So, here I am today realizing just how ignorant I was and envious of those moms who know right away that homeschooling is right for their gifted child. I wish I knew and I often wonder what could have been. To avoid becoming a cautionary tale like my son was becoming, I would urge parents of gifted children to strongly read the definition of what gifted is and heed the words at the end:
Giftedness is asynchronous development in which advanced cognitive abilities and heightened sensitivity combine to create inner experiences and awareness that are qualitatively different from the norm. This asynchrony increases with higher intellectual capacity. The uniqueness of the gifted renders them particularly vulnerable and requires modifications in parenting, teaching and counseling in order for them to develop optimally. (Columbus Group, 1991)
Let us break this down so we can really understand what gifted is. There is a strong emphasis on the word asynchrony which is the key to understanding the unique nature of what gifted children are like.
Asynchronous development is one of the most challenging and confusing parts of the gifted child. Gifted children develop unevenly across various domains, in different areas and at different rates with no constant regularity. Asynchrony is essentially disequilibrium. A child may be chronologically 8 with a scientific and mathematical mind equivalent to that of a college student; the writing skills of a 7 year old; athletic abilities of a 5 year old and the social emotional range of a toddler to 13 year old. Gifted children are many ages at once and it can be confusing for the child, parent and teacher. Along with the joys of asynchrony, there are overexcitabilities that create an additional layer of intensity in the home and elsewhere.

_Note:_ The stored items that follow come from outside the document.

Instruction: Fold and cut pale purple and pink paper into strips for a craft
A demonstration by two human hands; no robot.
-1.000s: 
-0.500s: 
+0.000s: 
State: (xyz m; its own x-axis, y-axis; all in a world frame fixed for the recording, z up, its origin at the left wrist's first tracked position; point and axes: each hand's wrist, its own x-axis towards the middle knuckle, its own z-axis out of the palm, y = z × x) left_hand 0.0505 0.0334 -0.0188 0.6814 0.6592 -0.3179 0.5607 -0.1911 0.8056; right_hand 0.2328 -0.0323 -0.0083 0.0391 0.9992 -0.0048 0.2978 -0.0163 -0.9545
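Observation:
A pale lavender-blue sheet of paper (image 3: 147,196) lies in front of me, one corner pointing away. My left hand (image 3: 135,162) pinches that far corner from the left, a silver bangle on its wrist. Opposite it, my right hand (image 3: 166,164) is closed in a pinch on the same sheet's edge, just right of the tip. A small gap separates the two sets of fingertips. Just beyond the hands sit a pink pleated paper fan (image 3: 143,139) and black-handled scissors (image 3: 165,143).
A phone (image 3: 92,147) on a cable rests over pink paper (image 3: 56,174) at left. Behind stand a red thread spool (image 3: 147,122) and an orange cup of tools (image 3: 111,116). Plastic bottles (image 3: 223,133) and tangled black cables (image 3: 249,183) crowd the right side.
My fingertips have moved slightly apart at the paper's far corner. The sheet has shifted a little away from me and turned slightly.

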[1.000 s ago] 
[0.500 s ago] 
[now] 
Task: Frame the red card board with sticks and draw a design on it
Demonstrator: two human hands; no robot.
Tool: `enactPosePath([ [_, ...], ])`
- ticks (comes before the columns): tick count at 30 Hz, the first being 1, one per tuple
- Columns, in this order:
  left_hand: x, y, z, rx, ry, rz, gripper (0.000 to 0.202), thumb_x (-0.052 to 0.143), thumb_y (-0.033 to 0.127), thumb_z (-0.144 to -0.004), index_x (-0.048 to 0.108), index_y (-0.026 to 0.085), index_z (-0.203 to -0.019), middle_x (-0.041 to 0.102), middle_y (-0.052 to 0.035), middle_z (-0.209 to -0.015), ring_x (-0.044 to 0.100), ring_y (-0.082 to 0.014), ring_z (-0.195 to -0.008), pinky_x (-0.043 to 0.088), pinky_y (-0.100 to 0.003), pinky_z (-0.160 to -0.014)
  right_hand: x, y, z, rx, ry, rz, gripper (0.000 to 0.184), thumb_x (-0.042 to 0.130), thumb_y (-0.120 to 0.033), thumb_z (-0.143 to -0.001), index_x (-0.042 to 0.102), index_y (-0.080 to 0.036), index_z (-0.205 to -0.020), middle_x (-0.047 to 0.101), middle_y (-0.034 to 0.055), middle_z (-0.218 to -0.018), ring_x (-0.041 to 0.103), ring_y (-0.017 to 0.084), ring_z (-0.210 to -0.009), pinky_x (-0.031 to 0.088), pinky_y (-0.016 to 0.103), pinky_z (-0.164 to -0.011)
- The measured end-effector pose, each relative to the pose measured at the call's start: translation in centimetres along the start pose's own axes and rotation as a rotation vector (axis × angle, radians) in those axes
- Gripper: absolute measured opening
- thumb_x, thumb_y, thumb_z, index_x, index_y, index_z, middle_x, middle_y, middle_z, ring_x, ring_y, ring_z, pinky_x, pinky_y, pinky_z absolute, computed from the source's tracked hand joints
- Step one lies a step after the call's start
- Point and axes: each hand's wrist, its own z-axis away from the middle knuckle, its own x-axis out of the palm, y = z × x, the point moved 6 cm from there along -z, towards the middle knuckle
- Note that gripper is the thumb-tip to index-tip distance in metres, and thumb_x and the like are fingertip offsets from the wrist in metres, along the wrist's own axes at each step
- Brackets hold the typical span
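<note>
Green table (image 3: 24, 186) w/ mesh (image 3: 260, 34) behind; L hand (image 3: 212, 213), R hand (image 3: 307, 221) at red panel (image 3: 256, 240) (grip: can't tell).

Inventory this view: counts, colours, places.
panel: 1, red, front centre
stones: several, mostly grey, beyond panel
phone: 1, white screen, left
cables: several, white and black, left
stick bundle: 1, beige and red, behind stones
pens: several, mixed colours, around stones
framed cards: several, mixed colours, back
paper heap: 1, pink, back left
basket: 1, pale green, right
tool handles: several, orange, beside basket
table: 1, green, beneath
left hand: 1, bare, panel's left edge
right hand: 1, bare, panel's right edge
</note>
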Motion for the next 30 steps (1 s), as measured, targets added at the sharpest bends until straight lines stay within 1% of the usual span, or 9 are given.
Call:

Gifted children are highly sensitive and extremely intense in their range of emotions, interests and abilities. The greater the level of advanced intellectual development a child espouses as compared to his physical development, the more challenging an experience navigating though social life and school can be. This is where the modification in parenting and teaching really come in to play. This is also why alternative educational options like homeschooling/unschooling work so well for highly asynchronous gifted children. When a child has disparate abilities, a traditional one sized fits all curriculum approach will likely not work well. Not only is the curriculum likely to be a mismatch for an exceptionally gifted child, but the ability to find a true intellectual peer is also going to prove difficult in a traditional school classroom.

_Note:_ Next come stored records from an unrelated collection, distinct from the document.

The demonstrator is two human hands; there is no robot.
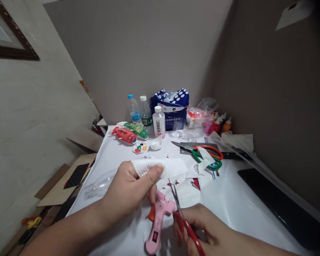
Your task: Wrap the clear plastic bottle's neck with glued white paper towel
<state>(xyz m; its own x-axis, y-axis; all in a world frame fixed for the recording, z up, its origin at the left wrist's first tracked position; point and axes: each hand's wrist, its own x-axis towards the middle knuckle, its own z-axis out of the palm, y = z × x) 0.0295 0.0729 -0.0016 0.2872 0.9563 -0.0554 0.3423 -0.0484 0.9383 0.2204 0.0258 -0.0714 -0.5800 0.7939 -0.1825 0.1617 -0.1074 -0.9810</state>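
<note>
My left hand is closed on a folded white textured tissue, with the thumb pressed on top. My right hand grips red-handled scissors, whose narrow blades point up and away, slightly apart, just below the tissue's right part. Between my hands a pink hot glue gun lies on the white table, its nozzle end partly hidden by my left fingers. Left of my left hand lies a clear plastic bottle, partly covered by that hand. Small red scraps are scattered beyond the scissors.
Large scissors with green and orange handles lie right of centre near a black-handled knife. Bottles, a blue tissue pack and paint bottles stand at the back. A dark glossy slab lies right.
</note>
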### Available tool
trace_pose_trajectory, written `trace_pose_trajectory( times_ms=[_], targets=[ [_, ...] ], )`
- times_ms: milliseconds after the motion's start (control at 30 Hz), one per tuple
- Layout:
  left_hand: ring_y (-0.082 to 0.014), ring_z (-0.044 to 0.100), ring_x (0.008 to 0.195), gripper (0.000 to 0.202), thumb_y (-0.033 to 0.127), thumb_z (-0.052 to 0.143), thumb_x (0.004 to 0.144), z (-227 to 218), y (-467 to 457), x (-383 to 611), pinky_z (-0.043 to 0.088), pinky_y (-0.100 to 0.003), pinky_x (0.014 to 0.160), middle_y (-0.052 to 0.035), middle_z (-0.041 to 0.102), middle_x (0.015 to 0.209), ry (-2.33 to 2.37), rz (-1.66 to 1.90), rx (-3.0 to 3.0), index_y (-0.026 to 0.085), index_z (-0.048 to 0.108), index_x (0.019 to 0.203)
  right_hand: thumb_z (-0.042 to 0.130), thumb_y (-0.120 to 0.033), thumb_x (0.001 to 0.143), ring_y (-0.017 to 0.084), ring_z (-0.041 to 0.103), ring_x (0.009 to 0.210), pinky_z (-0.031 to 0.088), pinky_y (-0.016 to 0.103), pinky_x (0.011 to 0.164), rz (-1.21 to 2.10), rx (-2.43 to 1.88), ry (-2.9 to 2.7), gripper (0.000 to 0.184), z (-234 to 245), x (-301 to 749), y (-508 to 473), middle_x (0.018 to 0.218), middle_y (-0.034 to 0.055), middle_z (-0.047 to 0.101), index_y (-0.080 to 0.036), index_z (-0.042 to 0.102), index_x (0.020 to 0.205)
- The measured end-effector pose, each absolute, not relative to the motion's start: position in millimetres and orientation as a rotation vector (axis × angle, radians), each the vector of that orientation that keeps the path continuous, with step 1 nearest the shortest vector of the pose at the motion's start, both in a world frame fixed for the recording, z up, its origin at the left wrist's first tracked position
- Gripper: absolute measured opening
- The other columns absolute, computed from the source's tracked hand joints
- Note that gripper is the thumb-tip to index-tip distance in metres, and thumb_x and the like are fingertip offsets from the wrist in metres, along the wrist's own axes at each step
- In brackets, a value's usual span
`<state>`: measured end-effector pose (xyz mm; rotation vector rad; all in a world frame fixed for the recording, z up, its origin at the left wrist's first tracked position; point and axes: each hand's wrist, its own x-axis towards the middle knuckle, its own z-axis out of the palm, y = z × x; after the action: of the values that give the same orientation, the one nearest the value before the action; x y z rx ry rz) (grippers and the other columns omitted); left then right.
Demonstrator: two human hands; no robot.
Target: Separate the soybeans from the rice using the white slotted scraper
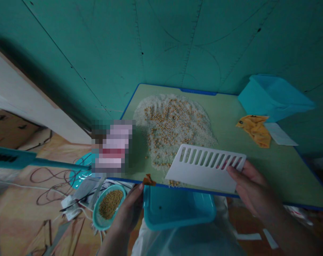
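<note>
Turquoise plastic forms one round bowl (pixel 95 214) of tan beans (pixel 110 204) at near left, below the table (pixel 230 110). The left hand (pixel 130 205) seems closed on the left end of the near bin (pixel 182 209), thumb up, fingers hidden, probably to hold it against the table's near edge under any spill. Mid-table spreads one pile of white grains (pixel 156 101) mixed with beans, too many to count. The right hand (pixel 253 192) pinches one white slotted scraper (pixel 201 177) by its right end, likely leaving its long edge free. At right lie one mustard cloth (pixel 257 131), one white flat piece (pixel 281 135) and a second, far bin (pixel 273 101).
</note>
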<state>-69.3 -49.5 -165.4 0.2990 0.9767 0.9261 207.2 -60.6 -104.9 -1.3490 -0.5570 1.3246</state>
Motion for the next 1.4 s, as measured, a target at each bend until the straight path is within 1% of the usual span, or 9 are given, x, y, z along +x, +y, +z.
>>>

The scatter of abilities inherent with asynchronicity can be overwhelming for a child who is required to fit into an environment (school) designed around chronological age restrictions. Homeschooling/unscholing allows one to tailor make an education customized to match the highest abilities while accommodating the areas that need remediation or simply more time to develop. For many gifted children, and boys in particular, writing skills often lag behind other areas which can cause much undue frustration for the perfectionist child who may internalize their struggle and consider themselves dumb. Writing is such an integral part of a traditional school day and can really put undue pressure on a young, developing mind whose thoughts race far too quickly for his body to execute efficiently. Writing relies on fine motor control, organizing thoughts, holding ideas in one's mind, engaging both left and right sides of the brain and physical coordination. For a child with underdeveloped motor coordination and executive function challenges, writing can be a daunting undertaking. A wonderful modification for a child with writing challenges is to transcribe for them, have them use dictation software or try an audio recording app. Fortunately, talk to text type software is readily available and some believe it is the future of communication such that even keyboarding will become irrelevant. This is but one example of how a customized learning environment can be supportive for an asynchronous child or a twice exceptional child who might otherwise be held back from reaching their true potential because of one area that lags behind their advanced cognitive development.

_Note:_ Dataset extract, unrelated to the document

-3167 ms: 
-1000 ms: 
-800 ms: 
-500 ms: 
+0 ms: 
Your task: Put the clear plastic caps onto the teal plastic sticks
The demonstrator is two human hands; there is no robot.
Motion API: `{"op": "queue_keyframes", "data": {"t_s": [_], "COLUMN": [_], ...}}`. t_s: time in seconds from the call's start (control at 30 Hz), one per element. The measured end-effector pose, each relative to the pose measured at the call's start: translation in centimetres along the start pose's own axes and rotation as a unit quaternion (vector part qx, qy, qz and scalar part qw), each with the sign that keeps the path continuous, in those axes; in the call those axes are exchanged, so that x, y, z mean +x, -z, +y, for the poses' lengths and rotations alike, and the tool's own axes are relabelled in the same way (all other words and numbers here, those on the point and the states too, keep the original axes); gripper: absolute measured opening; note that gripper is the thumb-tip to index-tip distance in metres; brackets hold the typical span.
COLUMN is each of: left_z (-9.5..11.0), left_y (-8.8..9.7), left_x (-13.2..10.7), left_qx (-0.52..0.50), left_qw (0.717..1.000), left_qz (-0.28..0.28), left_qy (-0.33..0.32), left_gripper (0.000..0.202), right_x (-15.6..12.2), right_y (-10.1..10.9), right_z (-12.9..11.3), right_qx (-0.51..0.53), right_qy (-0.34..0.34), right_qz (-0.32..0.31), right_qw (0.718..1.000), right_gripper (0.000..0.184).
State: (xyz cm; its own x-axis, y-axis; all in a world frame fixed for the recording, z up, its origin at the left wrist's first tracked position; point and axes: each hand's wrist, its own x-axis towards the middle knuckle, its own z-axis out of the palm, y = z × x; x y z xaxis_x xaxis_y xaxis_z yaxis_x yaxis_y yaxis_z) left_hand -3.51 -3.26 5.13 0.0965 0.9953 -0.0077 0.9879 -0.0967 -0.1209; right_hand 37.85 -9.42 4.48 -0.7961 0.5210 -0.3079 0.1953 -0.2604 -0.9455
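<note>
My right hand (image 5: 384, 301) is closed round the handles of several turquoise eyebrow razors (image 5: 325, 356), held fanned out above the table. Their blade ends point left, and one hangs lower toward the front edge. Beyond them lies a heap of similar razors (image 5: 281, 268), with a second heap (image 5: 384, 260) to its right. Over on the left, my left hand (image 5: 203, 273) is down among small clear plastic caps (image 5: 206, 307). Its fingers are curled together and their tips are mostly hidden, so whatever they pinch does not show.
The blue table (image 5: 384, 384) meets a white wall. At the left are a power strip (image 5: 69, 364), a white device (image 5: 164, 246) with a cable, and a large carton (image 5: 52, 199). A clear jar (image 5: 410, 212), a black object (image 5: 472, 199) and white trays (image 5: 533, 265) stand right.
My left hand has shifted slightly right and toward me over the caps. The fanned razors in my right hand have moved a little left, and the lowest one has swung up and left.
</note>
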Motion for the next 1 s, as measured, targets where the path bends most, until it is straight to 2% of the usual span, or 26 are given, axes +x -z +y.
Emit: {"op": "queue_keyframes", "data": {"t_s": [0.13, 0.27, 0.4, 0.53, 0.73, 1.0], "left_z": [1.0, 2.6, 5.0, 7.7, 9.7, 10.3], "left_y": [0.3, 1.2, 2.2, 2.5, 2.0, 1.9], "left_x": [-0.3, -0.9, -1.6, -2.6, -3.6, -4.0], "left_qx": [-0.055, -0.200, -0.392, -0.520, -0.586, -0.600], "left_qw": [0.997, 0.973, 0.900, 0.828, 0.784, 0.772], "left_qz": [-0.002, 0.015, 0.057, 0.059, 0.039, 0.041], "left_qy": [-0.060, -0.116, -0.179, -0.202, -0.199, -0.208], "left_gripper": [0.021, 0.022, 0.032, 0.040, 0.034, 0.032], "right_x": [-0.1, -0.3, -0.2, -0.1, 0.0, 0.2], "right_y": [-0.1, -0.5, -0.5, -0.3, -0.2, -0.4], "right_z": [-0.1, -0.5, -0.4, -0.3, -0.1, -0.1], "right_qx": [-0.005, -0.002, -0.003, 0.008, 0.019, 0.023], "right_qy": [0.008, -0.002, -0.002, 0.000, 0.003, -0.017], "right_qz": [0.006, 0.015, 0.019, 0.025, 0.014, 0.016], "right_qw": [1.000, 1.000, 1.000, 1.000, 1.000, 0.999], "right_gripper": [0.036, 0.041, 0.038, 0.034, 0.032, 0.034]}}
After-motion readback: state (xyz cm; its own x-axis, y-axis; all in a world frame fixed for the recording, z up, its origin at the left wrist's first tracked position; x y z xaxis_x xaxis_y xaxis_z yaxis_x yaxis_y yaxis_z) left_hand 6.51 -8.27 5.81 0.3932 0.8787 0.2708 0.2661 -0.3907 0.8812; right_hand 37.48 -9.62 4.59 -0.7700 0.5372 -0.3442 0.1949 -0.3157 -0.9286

Gifted children require a modified educational approach as the definition states. There are so may different learning styles and approaches to education that there is no one style that will work well if applied in the same way to all high ability children. This reality sheds light on why many families with gifted children choose homeschooling/unschooling for at least some part of the child's education.
We started our alternative educational journey by deschooling for months which naturally evolved right into radically accelerated unschooling. For us, there is no other way. Our life changed dramatically and for the better. Our days probably do not look like anyone else's because we do not prescribe to any common educational standards. Through seeing the marked improvement in my oldest child, who endured a handful of years stuck in the system, having evolved from behavioral problem to child prodigy in a matter of months, I am able to relinquish antiquated thoughts about what education should look like. Our beliefs have changed. Our lives have improved. We do not believe in institutionalized learning and we do not compare our day to what others are doing. My kids enjoy their days learning that which interests them. Delight driven, self directed education is what we embrace fueled by a tremendous amount of technology and media. They are creative and inventive, motivated and productive, delightful and challenging and most of all they are happy. Our approach is very extreme and may not seem plausible for many but for those with creative, motivated children who are carnivores of knowledge it is an ideal solution to combat the sentiment, "I hate school. I am bored."